WHAT TO PRODUCE:
Lines holding the word "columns" must be located in the listing below and copied.

SOURCE MATERIAL:
* * * * * * * * *
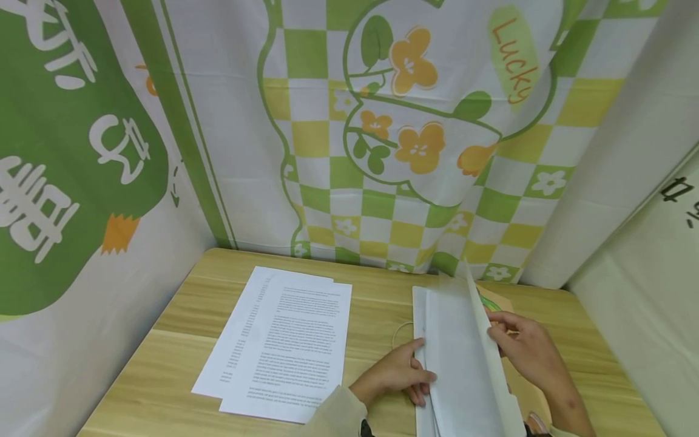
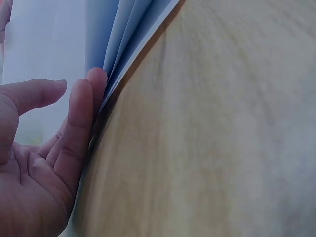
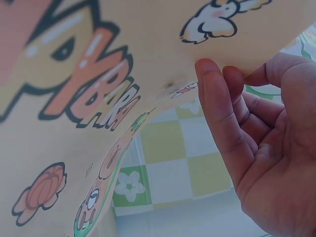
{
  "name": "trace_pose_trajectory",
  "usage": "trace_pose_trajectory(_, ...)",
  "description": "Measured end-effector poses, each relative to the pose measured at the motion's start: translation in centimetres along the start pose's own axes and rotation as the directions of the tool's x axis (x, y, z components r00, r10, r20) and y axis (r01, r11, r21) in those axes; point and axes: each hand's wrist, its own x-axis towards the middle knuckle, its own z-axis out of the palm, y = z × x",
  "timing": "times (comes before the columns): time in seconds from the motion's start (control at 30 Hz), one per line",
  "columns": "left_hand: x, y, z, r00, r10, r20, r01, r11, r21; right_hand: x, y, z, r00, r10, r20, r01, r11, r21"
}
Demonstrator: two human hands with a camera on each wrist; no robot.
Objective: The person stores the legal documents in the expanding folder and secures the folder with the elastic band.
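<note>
A folder with a tan cartoon-printed cover and whitish inner sheets lies at the right of the table. My right hand pinches the edge of its raised flap, thumb on one side and fingers on the other. Along the folder's left side, my left hand touches the layered edges. In the left wrist view, the fingertips of that hand rest against the fanned sheets, while the thumb stands apart from them. A thin elastic cord loops out beside the folder.
Two overlapping printed pages lie left of the folder on the wooden table. Patterned curtains hang behind the table's back edge and along both sides.
</note>
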Motion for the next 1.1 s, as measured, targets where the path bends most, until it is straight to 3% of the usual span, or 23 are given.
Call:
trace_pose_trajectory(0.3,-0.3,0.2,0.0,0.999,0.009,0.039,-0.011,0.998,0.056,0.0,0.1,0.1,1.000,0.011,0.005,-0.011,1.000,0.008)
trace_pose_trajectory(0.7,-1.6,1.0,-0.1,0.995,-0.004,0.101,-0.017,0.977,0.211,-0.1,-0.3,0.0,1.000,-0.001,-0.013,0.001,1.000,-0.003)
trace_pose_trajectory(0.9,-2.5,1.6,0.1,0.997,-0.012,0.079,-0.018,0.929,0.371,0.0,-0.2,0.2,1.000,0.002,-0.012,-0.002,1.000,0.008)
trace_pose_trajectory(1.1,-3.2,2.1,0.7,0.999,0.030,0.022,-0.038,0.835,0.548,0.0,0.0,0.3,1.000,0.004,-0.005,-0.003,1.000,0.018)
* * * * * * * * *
ANSWER BOX:
  "timing": "times (comes before the columns): time in seconds from the motion's start (control at 30 Hz), one per line",
  "columns": "left_hand: x, y, z, r00, r10, r20, r01, r11, r21; right_hand: x, y, z, r00, r10, r20, r01, r11, r21"

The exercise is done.